▸ **ASSIGNMENT**
In the lines below, look for "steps". Copy each line where it appears.

▸ **GIVEN MATERIAL**
++++
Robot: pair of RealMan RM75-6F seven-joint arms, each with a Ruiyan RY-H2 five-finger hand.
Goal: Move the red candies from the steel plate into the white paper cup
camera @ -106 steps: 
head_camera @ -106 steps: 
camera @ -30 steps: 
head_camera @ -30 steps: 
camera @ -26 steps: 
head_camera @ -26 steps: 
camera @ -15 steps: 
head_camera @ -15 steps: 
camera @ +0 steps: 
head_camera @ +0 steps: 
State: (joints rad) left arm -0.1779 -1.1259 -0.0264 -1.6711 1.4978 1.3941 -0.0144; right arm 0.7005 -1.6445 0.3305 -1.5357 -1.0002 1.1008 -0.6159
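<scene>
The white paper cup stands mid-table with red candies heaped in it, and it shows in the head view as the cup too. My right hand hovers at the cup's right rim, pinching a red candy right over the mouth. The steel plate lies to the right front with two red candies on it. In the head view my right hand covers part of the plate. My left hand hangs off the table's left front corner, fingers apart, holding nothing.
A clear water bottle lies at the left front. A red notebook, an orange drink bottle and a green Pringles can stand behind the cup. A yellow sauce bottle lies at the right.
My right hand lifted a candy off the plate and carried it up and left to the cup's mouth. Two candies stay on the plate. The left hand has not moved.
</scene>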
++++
▸ **ANSWER FOR THE TASK**
camera @ -106 steps: 
head_camera @ -106 steps: 
camera @ -30 steps: 
head_camera @ -30 steps: 
camera @ -26 steps: 
head_camera @ -26 steps: 
camera @ -15 steps: 
head_camera @ -15 steps: 
camera @ +0 steps: 
head_camera @ +0 steps: 

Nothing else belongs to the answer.